### EXERCISE REQUIREMENTS
Here the job is to copy the data exactly and to exclude every image from it.

****************

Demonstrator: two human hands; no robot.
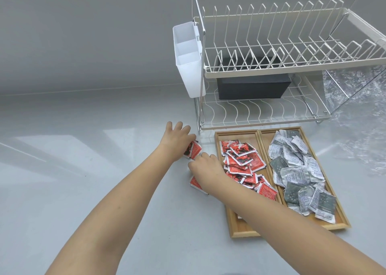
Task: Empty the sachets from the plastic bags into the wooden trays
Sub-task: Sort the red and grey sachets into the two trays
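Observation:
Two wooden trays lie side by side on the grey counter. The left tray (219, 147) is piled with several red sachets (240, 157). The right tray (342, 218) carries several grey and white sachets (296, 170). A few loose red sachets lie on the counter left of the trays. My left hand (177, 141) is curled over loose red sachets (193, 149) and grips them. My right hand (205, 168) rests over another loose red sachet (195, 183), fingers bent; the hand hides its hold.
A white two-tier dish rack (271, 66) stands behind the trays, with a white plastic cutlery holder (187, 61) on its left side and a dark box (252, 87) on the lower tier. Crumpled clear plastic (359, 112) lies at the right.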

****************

### RESPONSE AREA
Demonstrator: two human hands; no robot.
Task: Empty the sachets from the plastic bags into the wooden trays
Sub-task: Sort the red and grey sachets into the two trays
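Observation:
Two wooden trays lie side by side on the grey counter. The left tray (219, 147) is piled with several red sachets (240, 157). The right tray (342, 218) carries several grey and white sachets (296, 170). A few loose red sachets lie on the counter left of the trays. My left hand (177, 141) is curled over loose red sachets (193, 149) and grips them. My right hand (205, 168) rests over another loose red sachet (195, 183), fingers bent; the hand hides its hold.
A white two-tier dish rack (271, 66) stands behind the trays, with a white plastic cutlery holder (187, 61) on its left side and a dark box (252, 87) on the lower tier. Crumpled clear plastic (359, 112) lies at the right.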

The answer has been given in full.